▸ **DATA SEGMENT**:
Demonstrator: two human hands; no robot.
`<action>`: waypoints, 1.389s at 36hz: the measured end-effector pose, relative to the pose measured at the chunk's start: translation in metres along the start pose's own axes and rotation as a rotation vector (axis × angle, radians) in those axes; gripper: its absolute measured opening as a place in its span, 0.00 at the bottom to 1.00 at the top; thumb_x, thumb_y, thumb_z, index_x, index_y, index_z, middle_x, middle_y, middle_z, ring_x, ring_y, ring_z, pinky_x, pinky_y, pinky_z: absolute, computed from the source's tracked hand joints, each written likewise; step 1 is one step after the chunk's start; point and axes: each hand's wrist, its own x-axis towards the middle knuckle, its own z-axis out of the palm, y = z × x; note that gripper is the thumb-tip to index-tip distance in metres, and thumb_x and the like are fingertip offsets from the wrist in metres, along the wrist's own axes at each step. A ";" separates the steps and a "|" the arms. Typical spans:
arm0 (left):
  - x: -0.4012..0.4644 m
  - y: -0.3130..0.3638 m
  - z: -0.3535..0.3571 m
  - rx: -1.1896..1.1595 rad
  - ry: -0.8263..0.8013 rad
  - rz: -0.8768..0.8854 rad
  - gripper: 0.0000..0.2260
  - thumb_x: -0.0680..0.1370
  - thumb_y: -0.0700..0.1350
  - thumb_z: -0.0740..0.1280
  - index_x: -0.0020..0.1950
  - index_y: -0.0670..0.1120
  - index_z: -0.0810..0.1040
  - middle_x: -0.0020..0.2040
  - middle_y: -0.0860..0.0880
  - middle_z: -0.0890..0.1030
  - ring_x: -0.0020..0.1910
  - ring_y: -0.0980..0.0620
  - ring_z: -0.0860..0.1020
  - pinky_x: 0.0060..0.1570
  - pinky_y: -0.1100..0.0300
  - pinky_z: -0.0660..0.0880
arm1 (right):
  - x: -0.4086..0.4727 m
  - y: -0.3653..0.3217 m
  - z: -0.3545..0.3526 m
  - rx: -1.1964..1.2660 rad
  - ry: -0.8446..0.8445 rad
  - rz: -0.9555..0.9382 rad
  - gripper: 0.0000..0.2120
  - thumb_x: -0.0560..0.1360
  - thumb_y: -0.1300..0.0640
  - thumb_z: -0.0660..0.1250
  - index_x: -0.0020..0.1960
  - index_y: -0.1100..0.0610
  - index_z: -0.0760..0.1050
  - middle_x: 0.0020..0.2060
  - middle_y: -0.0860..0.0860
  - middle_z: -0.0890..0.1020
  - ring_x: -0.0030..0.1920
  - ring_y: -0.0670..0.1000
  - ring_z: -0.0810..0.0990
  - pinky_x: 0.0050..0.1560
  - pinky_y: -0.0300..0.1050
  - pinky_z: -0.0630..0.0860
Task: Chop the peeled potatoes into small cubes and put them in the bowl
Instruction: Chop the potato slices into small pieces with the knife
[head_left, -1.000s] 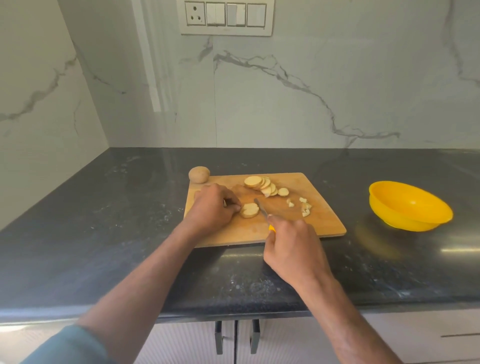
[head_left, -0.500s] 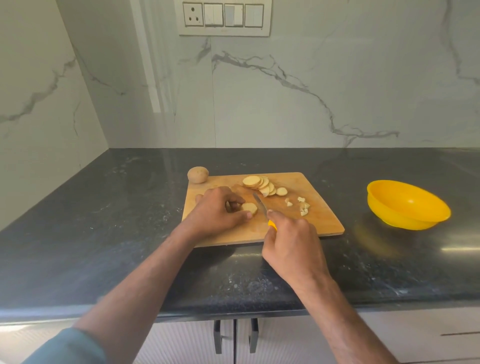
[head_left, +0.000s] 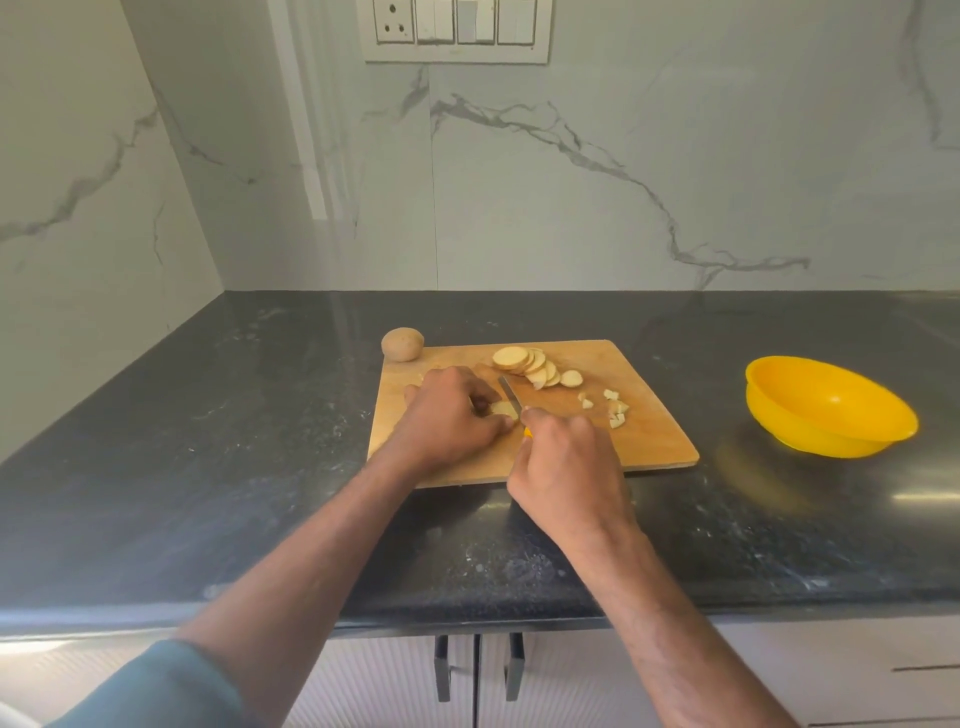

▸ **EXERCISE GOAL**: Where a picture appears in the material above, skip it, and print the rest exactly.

▸ **FINISHED TASK**:
Demonstrator: two human hands; no robot.
`<action>`: waypoints, 1.389s at 36hz: the measured end-effector pose, relative to the pose measured at the chunk's start: translation in metres along the start pose's own axes and rotation as a rotation vector (axis × angle, radians) in those axes; gripper: its absolute measured opening as a place in its span, 0.00 at the bottom to 1.00 at the top; thumb_x, thumb_y, thumb_z, index_x, index_y, index_z, middle_x, middle_y, middle_z, ring_x, ring_y, ring_z, pinky_x, pinky_y, pinky_z: absolute, computed from the source's tracked hand joints, each written likewise; step 1 is one step after the chunk's start; point and axes: each hand's wrist, its own x-axis towards the middle knuckle, its own z-axis out of the palm, y = z × x; note that gripper is the thumb-tip to index-tip distance in metres, and thumb_x and the like are fingertip offsets from the wrist in metres, along the wrist's own axes at each step. A ";" separates the steps and a "|" the arms. Typical spans:
arm0 (left):
  - x: -0.4012..0.4644 m
  - y: -0.3130..0.3638 m
  - z: -0.3535..0.3571 m
  - rx: -1.1896..1.1595 rad
  - ry: -0.8263..0.8013 rad
  - rz: -0.8768..0.8854 rad
  - gripper: 0.0000..0.2260
  - thumb_x: -0.0680..0.1370
  - thumb_y: -0.0700..0.1350
  - thumb_z: -0.0740..0.1280
  - index_x: -0.0020..0.1950
  - index_y: -0.0670..0.1120
  - index_z: -0.0810..0.1040
  - middle_x: -0.0020..0.2040
  - middle_y: -0.0860..0.0880
  - middle_z: -0.0890..0.1030
  - ring_x: -0.0020..0.1910
  - ring_y: -0.0980..0.0620
  - ring_z: -0.0860..0.1020
  - pinky_x: 0.0060..0.1570
  - pinky_y: -0.1100..0.0300
  - pinky_z: -0.0660..0.0880
arm1 (right):
  - x: -0.4086..0.4727 m
  - y: -0.3653..0.3217 m
  - z: -0.3545..0.3526 m
  - rx: -1.1964..1.2660 rad
  - ry: -0.8446..0.8445 rad
  - rz: -0.9555..0.9382 rad
  - gripper: 0.0000..0.2120
  - thumb_x: -0.0560..0.1360
  - thumb_y: -0.1300..0.0640
  - thumb_z: -0.0660..0.1250
  - index_x: -0.0020..0.1960
  - index_y: -0.1100..0.0610
  - index_z: -0.0760..0.1050
  - middle_x: 0.0020..0.2060
  - middle_y: -0.0860..0.0860
  - middle_z: -0.0890..0.1020
  - ring_x: -0.0030..0.1920
  - ring_y: -0.0670..0.1000
  - ring_z: -0.0810..0.0990
  - pinky_x: 0.0050..0.1560
  - pinky_y: -0.0300..0.1050
  - pinky_z: -0.0630..0.0860
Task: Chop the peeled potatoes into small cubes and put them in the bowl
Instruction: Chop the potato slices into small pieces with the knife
[head_left, -1.000s] 
[head_left, -0.500s] 
[head_left, +0.000s] 

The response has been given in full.